Brewing beer with Python and a Raspberry Pi

Brewing beer with Linux, Python, and Raspberry Pi

A handy how-to for building a homemade homebrew setup with Python and the Raspberry Pi.

Brewing beer with Linux, Python, and Raspberry Pi
Image by : 

Quinn Dombrowski. Modified by CC BY-SA 4.0.

I started brewing my own beer more than 10 years ago. Like most homebrewers, I started in my kitchen making extract-based brews. This required the least equipment and still resulted in really tasty beer. Eventually I stepped up to all-grain brewing using a big cooler for my mash tun. For several years I was brewing 5 gallons at a time, but brewing 10 gallons takes the same amount of time and effort (and only requires slightly larger equipment), so a few years ago I stepped it up. After moving up to 10 gallons, I stumbled across StrangeBrew Elsinore and realized what I really needed to do was convert my whole system to be all-electric, and run it with a Raspberry Pi.

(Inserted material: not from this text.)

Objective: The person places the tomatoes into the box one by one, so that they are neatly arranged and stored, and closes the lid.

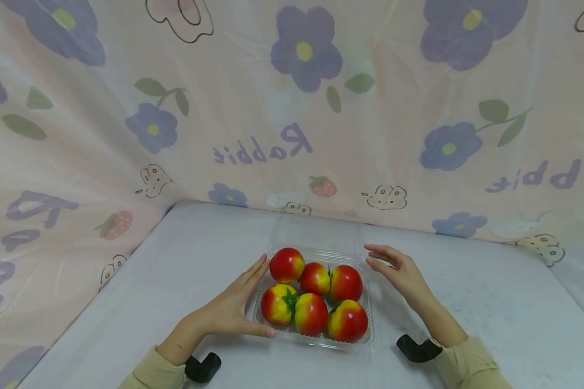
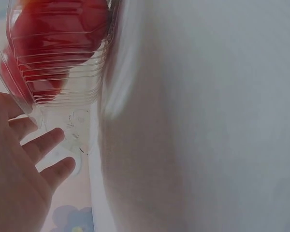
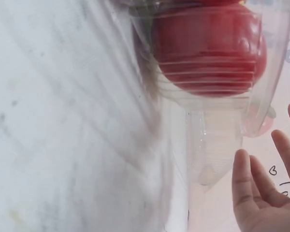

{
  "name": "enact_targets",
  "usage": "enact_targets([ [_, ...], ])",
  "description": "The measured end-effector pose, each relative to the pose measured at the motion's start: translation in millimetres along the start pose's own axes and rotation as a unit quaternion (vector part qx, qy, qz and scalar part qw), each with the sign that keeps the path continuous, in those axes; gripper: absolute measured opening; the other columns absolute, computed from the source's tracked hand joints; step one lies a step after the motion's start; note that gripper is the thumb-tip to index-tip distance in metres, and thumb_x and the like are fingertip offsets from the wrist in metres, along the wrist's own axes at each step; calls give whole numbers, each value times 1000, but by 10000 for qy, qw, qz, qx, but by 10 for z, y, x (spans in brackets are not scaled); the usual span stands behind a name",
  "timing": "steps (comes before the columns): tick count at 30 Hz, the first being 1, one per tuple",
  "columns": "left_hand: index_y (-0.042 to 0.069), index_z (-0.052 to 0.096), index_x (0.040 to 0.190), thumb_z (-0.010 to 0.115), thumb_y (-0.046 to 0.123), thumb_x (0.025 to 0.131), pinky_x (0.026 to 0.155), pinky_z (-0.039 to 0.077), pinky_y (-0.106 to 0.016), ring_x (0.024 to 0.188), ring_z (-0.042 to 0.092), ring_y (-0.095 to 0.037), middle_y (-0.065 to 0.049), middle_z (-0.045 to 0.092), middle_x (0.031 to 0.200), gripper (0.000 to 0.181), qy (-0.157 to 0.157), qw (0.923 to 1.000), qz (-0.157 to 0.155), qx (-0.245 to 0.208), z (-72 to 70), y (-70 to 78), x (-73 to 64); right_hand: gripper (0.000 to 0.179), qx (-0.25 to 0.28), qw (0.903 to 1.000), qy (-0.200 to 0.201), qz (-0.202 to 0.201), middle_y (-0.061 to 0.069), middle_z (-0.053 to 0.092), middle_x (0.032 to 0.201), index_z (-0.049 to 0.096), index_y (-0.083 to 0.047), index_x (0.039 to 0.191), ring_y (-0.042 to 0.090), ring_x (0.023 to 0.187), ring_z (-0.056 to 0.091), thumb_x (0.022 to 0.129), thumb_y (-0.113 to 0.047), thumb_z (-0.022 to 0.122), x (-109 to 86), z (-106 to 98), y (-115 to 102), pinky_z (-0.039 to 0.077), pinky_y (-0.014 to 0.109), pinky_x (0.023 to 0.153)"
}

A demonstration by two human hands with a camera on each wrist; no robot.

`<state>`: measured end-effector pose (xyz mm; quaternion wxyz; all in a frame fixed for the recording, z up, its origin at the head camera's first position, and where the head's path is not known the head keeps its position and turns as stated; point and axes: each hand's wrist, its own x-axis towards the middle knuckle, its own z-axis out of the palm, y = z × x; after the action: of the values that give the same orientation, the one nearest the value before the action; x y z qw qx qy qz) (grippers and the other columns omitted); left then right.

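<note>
A clear plastic clamshell box [image 1: 338, 344] holds several red-and-yellow tomatoes [image 1: 311, 314] in two rows, its transparent lid [image 1: 316, 235] folded back behind it. My left hand [image 1: 233, 305] is at the box's left side, fingers spread, fingertips right at the rim in the head view. In the left wrist view, the ribbed wall [image 2: 63, 87] of the box shows beside those fingers. To the right, my right hand [image 1: 401, 273] hovers beside the box's back right corner, fingers loosely bent with nothing in them. Red fruit [image 3: 208, 53] shows through the wall in the right wrist view.
The box stands on a white-covered table [image 1: 214, 232]. Behind and to the left hangs a pink curtain [image 1: 253, 108] with purple flowers and rabbit drawings. A black curved piece [image 1: 203, 367] sits at the left wrist and another black piece [image 1: 418, 348] at the right wrist.
</note>
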<state>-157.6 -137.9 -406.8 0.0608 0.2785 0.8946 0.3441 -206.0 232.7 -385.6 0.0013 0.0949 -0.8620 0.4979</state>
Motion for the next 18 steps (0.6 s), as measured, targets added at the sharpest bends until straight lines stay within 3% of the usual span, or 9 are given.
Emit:
enact_targets([
  [9,22,8,156,74,66,66,110,28,-61,148,13,-29,8,-3,162,120,19,10000,24,6,1,-10,-9,51,100,9996,107,255,18,55,135,53,-6,135,27,113,60,95,-36,59,107,12,40,52,40,94],
  [18,23,7,156,75,64,66,109,28,-62,148,12,-30,2,-1,163,119,1,10000,19,-12,-6,4,-8,59,516,9968,-114,595,19,43,147,42,-9,144,30,121,56,95,-36,58,218,36,43,46,48,101],
])
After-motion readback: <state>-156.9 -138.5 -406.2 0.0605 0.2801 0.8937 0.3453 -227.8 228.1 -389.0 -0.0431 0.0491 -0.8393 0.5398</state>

There is a ton of great information available for building your own all-electric homebrew system, and most brewers start out at Just putting together the control panel can get pretty complicated, although the simplest approach is outlined well there. Of course you can also take a less expensive approach and still end up with the same result—a boil kettle and hot liquor tank powered by heating elements and managed by a PID controller. I think that's a little too boring though (and it also means you don't get neat graphs of your brew process).

Hardware supplies

Before I talked myself out of the project, I decided to start buying parts. My basic design was a Hot Liquor Tank (HLT) and boil kettle with 5500w heating elements in them, plus a mash tun with a false bottom. I would use a pump to recirculate the mash through a 50' stainless coil in the HLT (a "heat exchanger recirculating mash system", known as HERMS). I would need a second pump to circulate the water in the HLT, and to help with transferring water to the mash tun. All of the electrical components would be controlled with a Raspberry Pi.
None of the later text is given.